B. İstinaf Sebepleri
1. Davacı kadın vekili istinaf dilekçesinde özetle; maddi-manevi tazminat yönünden usul ve kanuna aykırı yerel mahkeme kararının kaldırılması ile haklı davalarının ve taleplerinin tamamının kabulüne karar verilemesi istemiyle İlk Derece Mahkemesi kararının kaldırılarak talepleri doğrultusunda karar verilmesi istemi ile istinaf başvurusunda bulunmuştur.
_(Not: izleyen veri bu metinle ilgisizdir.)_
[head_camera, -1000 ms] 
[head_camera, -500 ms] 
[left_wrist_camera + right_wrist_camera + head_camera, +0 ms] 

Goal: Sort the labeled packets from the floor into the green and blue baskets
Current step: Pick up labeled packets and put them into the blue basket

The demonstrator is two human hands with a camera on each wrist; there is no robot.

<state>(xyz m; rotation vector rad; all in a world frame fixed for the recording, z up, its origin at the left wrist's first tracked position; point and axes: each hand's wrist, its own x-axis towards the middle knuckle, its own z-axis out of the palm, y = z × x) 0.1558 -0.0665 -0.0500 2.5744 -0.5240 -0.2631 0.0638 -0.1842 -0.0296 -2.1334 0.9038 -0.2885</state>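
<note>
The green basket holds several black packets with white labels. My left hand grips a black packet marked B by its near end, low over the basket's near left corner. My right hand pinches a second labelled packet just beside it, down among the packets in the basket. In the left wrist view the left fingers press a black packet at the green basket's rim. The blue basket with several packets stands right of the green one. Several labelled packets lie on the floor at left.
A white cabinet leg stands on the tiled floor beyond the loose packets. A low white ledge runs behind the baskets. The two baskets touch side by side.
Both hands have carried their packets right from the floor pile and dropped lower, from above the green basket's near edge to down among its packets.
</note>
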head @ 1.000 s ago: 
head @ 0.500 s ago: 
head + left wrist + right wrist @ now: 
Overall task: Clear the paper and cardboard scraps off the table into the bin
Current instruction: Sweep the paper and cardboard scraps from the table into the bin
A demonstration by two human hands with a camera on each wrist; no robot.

2. Davalı erkek vekili istinaf dilekçesinde özetle; hükmün tamamı yönünden, İlk Derece Mahkemesi kararının kaldırılarak talepleri doğrultusunda karar verilmesi istemi ile istinaf başvurusunda bulunmuştur.
C. Gerekçe ve Sonuç
Bölge Adliye Mahkemesinin yukarıda tarih ve sayısı belirtilen kararı ile; tarafların boşanmaya neden olan olaylardaki kusur dereceleri ile tespit edilen ekonomik ve sosyal durumları, paranın alım gücü yaşları, evliliğin süresi, beklenen menfaatlerin kapsamı, tazminata esas olan fiilin ağırlığı, günün ekonomik koşulları, hakkaniyet kuralları birlikte değerlendirildiğinde kadın yararına hükmedilen maddî ve manevî tazminat miktarının az olduğu ve istinafa konu sair yönlerden kararın usul ve kanuna uygun olduğu gerekçesi ile; kadının istinaf başvurusunun maddî ve manevî tazminatları miktarı yönlerinden kabulü ile İlk Derece Mahkemesi kararının ilgili bentleri kaldırılarak yeniden esas hakkında hüküm kurulmak suretiyle kadın yararına talep gibi 50.000,00 TL maddî, 50.000,00 TL manevî tazminata karar verilmiş, kadının sair, erkeğin ise tüm istinaf talepleri esastan reddedilmiş, ziynet alacağı yönünden miktar itibariyle kesin olarak karar verilmiştir.
V. TEMYİZ
A. Temyiz Yoluna Başvuranlar
Bölge Adliye Mahkemesinin yukarıda belirtilen kararına karşı süresi içinde taraf vekilleri tarafından temyiz isteminde bulunulmuştur.
B. Temyiz Sebepleri
1.Davacı kadın vekili temyiz dilekçesinde özetle; maddi-manevi tazminat yönünden usul ve kanuna aykırı yerel mahkeme kararının kaldırılması ile haklı davalarının ve taleplerinin tamamının kabulüne karar verilemesi istemiyle İlk Derece Mahkemesi kararının kaldırılarak talepleri doğrultusunda karar verilmesi istemi ile kararın bozulmasını talep etmiştir
2. Davalı erkek vekili temyiz dilekçesinde özetle;hükmün tamamı yönünden, kararın bozulmasını talep etmiştir
C. Gerekçe
1. Uyuşmazlık ve Hukuki Nitelendirme
Kadının ziynet alacağı davasında Bölge Adliye Mahkemesince verilen karar miktar itibariyle kesin olarak verilmiş olmakla uyuşmazlık; kadının boşanma davasının kabulü, kusur belirlemesi, tazminatlar ve nafakalar noktasında toplanmaktadır.
2. İlgili Hukuk
6100 sayılı Hukuk Muhakemeleri Kanunu’nun (6100 sayılı Kanun) 353, 361 ve 362 nci maddeleri, 369 uncu maddesinin birinci fıkrası ile 370 ve 371 inci maddeleri. 4721 sayılı Kanun’un 4 üncü ve 6 ncı maddesi, 166 ncı maddesinin birinci ve ikinci fıkrası, 169 uncu, 174 üncü, 175 inci ve 176 ncı maddeleri. 6098 sayılı Türk Borçlar Kanunu'nun 50 nci ve 51 inci maddeleri.
3. Değerlendirme
1.Bölge Adliye Mahkemelerinin nihai kararlarının bozulması 6100 sayılı Kanun'un 371 inci maddesinde yer alan sebeplerden birinin varlığı hâlinde mümkündür.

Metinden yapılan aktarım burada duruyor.